━━ Supplied data ━━

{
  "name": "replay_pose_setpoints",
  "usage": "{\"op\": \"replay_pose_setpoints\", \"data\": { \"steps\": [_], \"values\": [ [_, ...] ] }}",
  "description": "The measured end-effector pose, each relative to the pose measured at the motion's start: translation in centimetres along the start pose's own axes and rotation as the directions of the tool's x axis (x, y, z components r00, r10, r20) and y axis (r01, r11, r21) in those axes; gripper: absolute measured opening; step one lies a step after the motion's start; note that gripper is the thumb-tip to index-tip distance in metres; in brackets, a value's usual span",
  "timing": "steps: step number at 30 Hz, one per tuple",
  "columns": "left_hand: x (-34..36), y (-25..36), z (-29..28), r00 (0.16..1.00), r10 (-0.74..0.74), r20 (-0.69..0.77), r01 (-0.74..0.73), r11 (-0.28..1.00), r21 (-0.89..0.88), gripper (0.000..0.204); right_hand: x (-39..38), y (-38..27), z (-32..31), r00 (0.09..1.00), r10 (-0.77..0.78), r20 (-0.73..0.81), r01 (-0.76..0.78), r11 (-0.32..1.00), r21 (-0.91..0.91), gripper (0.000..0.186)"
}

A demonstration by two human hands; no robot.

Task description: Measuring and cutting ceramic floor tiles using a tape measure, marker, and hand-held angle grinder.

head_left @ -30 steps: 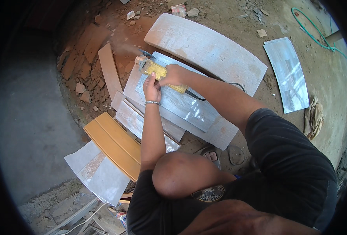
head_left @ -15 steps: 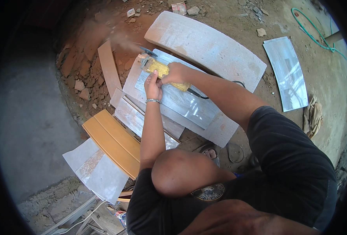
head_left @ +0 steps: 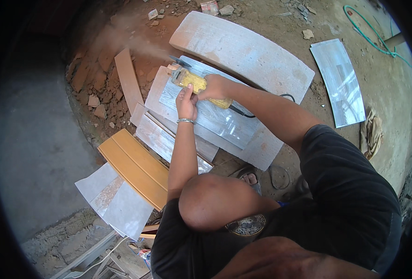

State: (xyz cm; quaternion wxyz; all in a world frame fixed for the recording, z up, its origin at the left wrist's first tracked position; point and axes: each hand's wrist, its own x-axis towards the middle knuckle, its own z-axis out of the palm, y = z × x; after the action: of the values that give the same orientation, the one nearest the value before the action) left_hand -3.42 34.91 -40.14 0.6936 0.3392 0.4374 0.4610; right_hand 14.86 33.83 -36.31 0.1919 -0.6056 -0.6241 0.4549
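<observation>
A yellow angle grinder (head_left: 193, 83) is held in both my hands over a grey wood-patterned tile (head_left: 215, 118). My right hand (head_left: 214, 87) wraps round the grinder's body. With its thumb up along the side, my left hand (head_left: 186, 103) grips the tool from the near side, nearer its head. The dark cutting disc (head_left: 180, 61) stands at the tile's far left edge, and dust streams off it to the left. Whether the disc touches the tile I cannot tell. Beneath the tile lies a pale slab (head_left: 264, 151). A black cord (head_left: 241, 111) runs from the grinder's rear under my right forearm.
Another thick pale slab (head_left: 243, 51) lies just beyond. Cut tile strips (head_left: 162, 135), an orange-yellow panel (head_left: 134, 165) and grey tile pieces (head_left: 122, 204) sit at left. More tiles (head_left: 338, 83), a cloth (head_left: 371, 135) and a green hose (head_left: 375, 35) are at right. Reddish rubble (head_left: 97, 93) covers the far left.
Both hands and the grinder have shifted slightly right and toward me, drawing the disc along the tile's far edge. The dust plume continues.
</observation>
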Motion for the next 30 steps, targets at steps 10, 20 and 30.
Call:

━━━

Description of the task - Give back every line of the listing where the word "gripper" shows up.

Finished exercise -
  "description": "The measured end-effector pose, each relative to the pose measured at the motion's start: translation in centimetres along the start pose's own axes and rotation as the directions of the tool's x axis (x, y, z components r00, r10, r20) and y axis (r01, r11, r21) in those axes; gripper: absolute measured opening; step one lies a step after the motion's start; note that gripper is the thumb-tip to index-tip distance in metres; in brackets, a value's usual span",
  "columns": "left_hand: x (-34..36), y (-25..36), z (-29..28), r00 (0.16..1.00), r10 (-0.74..0.74), r20 (-0.69..0.77), r01 (-0.74..0.73), r11 (-0.28..1.00), r21 (-0.89..0.88), gripper (0.000..0.204); right_hand: x (-39..38), y (-38..27), z (-32..31), r00 (0.09..1.00), r10 (-0.77..0.78), r20 (-0.73..0.81), r01 (-0.76..0.78), r11 (-0.32..1.00), r21 (-0.91..0.91), gripper (0.000..0.186)"

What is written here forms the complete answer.